If you’ve ever watched a movie or TV show about the early days of a startup like Unroll Me, whether fictional or not, you’ll generally find a familiar story arc. First, someone has an idea. That idea is met by resistance from some and enthusiasm from others. After initial struggles, the idea is refined, improved, and whoever had the idea takes center stage as the star of the show.
His or her journey—their vision, struggles, and problems—becomes the central theme of the story arc, whether you’re watching Jobs, the film about Apple’s founding story, or Silicon Valley, a TV series that chronicles the story of a fictional start-up. Everyone else fades into the background as if their contributions were meaningless. In the translation from real-life to the screen, these stories lose their nuance and the success of the company seems to hinge solely on one or a few founders of the company.
Unroll Me and Jojo Hedaya’s All-Star Team
What this characterization of startups leaves out is the fact that success in the world of startups requires more than a single person’s skills and expertise. In reality, as you’ll see with the story of how Unroll Me’s co-founder, Jojo Hedaya, assembled an all-star team to help build his company, the success of a startup is as dependent on its early employees as it is on its founders.
One of the most difficult things for any startup, which you don’t see on the screen, is attracting the right kind of quality talent needed to make their vision a reality. After all, startups—especially in the early days—simply can’t afford to pay top dollar for their employees. Also, from the employee’s perspective, even if they’re okay with accepting a below-market salary, there’s also a fairly decent chance that the startup will fail, leaving them jobless. That means that startups often lose out to larger, established public companies who vacuum up all the best talent available.
Unroll Me, an app that scans email users’ inboxes for subscription emails, compiles those emails, and organizes them into a single, consolidated email to allow for easy, intuitive unsubscribing faced this exact talent problem in the very beginning. Fortunately, co-founder Jojo Hedaya quickly showed that he had a knack for assembling an all-star team out of candidates that the traditional job market had overlooked. Unroll Me has since been acquired by Slice Technologies, a subsidiary of Rakuten Intelligence, but it’s worth looking at Unroll Me’s founding story, particularly in terms of how Hedaya assembled a team of all-star contributors with a limited budget.
Finding Undervalued Talent
Like the legendary baseball general manager Billy Beane, Hedaya didn’t have the luxury of a large budget to assemble the talent he needed to turn the vision for Unroll Me into a reality. In a recent Medium post, Hedaya explains how he found “the attributes that make for a good team/skill fit but may be overlooked in the job market.” One of the early hires of Unroll Me was a software engineer who had previously worked for a restaurant group, Hedaya explained.

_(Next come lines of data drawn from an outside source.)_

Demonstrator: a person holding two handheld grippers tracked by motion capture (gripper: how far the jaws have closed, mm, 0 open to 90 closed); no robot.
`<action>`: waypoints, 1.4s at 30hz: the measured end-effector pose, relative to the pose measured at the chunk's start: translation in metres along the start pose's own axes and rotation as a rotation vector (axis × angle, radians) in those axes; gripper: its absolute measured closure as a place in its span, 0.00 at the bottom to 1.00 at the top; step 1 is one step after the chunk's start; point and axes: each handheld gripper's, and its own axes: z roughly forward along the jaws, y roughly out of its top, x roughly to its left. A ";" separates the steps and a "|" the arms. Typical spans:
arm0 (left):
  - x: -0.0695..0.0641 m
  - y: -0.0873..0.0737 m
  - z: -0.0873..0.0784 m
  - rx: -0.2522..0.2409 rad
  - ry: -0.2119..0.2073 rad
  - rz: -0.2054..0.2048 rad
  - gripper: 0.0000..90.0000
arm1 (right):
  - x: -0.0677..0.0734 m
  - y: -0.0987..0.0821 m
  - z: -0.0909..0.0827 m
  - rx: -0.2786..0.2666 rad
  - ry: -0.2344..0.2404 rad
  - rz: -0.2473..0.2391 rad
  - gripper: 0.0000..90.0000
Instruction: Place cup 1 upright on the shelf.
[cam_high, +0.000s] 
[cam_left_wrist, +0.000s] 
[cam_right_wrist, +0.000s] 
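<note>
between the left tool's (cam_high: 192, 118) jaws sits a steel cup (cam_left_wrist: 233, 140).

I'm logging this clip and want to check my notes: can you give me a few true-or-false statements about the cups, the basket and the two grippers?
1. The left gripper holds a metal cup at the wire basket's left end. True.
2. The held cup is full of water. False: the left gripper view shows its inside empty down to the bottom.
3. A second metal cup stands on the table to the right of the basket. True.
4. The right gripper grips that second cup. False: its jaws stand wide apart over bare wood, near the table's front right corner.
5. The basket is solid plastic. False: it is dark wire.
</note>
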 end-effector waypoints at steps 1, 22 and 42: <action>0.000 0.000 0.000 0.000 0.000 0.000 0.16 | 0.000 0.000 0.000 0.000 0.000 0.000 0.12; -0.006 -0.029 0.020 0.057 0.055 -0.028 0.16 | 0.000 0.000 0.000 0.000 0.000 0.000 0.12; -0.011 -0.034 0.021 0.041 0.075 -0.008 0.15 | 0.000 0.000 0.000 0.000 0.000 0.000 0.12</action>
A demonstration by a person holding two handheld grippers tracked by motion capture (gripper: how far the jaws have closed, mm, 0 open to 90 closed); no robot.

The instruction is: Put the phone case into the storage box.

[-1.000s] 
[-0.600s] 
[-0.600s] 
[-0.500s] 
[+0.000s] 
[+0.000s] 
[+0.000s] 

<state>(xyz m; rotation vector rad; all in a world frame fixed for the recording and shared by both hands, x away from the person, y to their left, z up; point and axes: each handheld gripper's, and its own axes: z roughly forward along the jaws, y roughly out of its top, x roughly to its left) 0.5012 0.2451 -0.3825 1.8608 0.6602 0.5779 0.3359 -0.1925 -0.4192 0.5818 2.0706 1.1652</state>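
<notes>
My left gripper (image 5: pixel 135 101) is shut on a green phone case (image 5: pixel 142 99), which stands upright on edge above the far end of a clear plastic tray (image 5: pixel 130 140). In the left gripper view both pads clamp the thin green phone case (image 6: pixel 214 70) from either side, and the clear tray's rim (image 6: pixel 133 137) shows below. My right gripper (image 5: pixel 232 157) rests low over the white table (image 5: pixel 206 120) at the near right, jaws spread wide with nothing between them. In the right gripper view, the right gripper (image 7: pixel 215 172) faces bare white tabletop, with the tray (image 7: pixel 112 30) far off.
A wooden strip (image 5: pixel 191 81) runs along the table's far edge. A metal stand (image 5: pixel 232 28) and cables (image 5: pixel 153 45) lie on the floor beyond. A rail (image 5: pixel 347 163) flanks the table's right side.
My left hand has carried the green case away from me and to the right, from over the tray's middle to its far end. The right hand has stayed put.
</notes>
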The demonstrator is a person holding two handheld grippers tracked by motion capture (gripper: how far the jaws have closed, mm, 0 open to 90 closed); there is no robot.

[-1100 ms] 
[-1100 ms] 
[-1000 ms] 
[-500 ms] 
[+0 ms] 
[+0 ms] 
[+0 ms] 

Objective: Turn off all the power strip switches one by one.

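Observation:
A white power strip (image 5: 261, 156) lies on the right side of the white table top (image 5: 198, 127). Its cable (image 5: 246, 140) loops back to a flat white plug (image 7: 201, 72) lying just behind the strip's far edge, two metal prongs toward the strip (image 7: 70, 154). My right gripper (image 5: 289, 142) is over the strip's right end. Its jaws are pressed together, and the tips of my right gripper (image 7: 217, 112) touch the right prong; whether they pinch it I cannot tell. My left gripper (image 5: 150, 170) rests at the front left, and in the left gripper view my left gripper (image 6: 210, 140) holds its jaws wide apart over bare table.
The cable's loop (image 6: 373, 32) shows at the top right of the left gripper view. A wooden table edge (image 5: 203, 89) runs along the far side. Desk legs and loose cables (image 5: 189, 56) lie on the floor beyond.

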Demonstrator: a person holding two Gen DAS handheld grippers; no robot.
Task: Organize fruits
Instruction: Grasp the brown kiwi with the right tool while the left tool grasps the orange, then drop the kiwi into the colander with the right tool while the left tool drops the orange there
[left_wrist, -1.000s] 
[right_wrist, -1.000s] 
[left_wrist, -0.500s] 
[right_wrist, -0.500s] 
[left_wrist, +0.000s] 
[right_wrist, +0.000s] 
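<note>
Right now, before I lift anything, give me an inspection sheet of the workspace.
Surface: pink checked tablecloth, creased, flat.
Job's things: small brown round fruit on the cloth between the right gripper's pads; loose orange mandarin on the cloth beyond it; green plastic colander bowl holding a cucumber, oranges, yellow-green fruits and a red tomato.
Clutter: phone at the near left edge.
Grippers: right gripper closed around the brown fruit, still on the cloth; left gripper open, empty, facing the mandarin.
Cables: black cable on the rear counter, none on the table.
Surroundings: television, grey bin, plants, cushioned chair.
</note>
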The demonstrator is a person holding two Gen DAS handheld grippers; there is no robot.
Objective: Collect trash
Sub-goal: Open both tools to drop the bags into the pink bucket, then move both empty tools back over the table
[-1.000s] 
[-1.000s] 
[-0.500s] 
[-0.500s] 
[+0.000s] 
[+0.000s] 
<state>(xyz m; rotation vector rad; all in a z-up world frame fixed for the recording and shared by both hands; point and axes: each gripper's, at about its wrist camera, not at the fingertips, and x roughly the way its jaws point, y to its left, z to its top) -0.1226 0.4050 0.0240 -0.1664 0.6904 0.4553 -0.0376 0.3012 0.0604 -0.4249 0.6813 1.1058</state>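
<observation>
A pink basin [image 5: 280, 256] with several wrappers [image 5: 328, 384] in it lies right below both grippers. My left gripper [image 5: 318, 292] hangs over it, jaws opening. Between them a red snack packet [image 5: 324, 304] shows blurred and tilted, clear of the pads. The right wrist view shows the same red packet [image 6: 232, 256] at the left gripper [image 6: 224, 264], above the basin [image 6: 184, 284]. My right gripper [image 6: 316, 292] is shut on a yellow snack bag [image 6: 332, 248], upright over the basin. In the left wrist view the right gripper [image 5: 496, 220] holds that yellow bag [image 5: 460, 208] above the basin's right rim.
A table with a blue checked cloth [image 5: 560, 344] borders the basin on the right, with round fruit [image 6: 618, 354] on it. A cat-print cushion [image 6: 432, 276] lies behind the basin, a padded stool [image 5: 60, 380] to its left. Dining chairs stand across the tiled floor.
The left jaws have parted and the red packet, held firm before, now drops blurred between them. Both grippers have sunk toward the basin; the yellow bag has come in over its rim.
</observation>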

This person didn’t have a traditional background in software engineering, but he was taking classes and learning how to do the work. Hedaya saw this person’s motivation and willingness to learn and hired him even though he was still in the middle of his learning curve. As time went on, this person became, as Hedaya put it, “one of the star members of the team.”
Managing the Team
In addition to the importance of finding strong, undervalued candidates, one of the things most media portrayals leave out about startups is how critical it is for startups to have a well-managed team. It’s simply not enough to have the right people, because if those people aren’t all cooperating and working for the same goal, time and resources will inevitably get wasted. And, since startups need to make maximum use of their time and resources before they run out, knowing how to manage and get the most out of employees becomes equally as important as the quality of the business idea itself.
Unroll Me, thanks to Hedaya’s expertise managing people, had the benefit of a well-managed team and it paid off well for them. Even though the team was small, because they functioned so efficiently, they were able to execute well on their marketing initiatives, roll out critical new updates, and consistently improve upon the product.
Just as importantly, because the Unroll Me team had strong, intentional leadership, even when times were tough—as they often are for startups—they were able to stick together. In fact, after co-founders Hedaya and Josh Rosenwald had met with several investors, none of which were interested in Unroll Me at the time, the team simply got back to work. Before long, they’d fixed many of the issues that those early investors had expressed concerns about and soon Unroll Me was fielding multiple offers from investors.
Giving Credit Where Credit is Due
To be sure, founders who start tech companies like Unroll Me are worth admiring. These are the people that create products that change our personal and business lives. To be successful, founders like Jojo Hedaya have to be extremely dedicated, talented, and tough.
But that doesn’t mean we should forget about the many hands that—behind the scenes—are just as integral to the success of startups as their founders. Fortunately for the early employees at Unroll Me, their leader recognized this. When Hedaya and Rosenwald were in talks with other companies about a potential acquisition, one of their top requirements was that the entire Unroll Me team be retained by whatever company acquiring them.
As evidence of their commitment to this requirement, their first deal actually fell through because the acquirer wasn’t willing to take on Hedaya’s team. Perhaps if more founders showed that sort of dedication to their employees, both when times get tough and when things are going well, we’d see more movies and shows about the brilliant minds that come on early and help turn innovative visions into useful realities.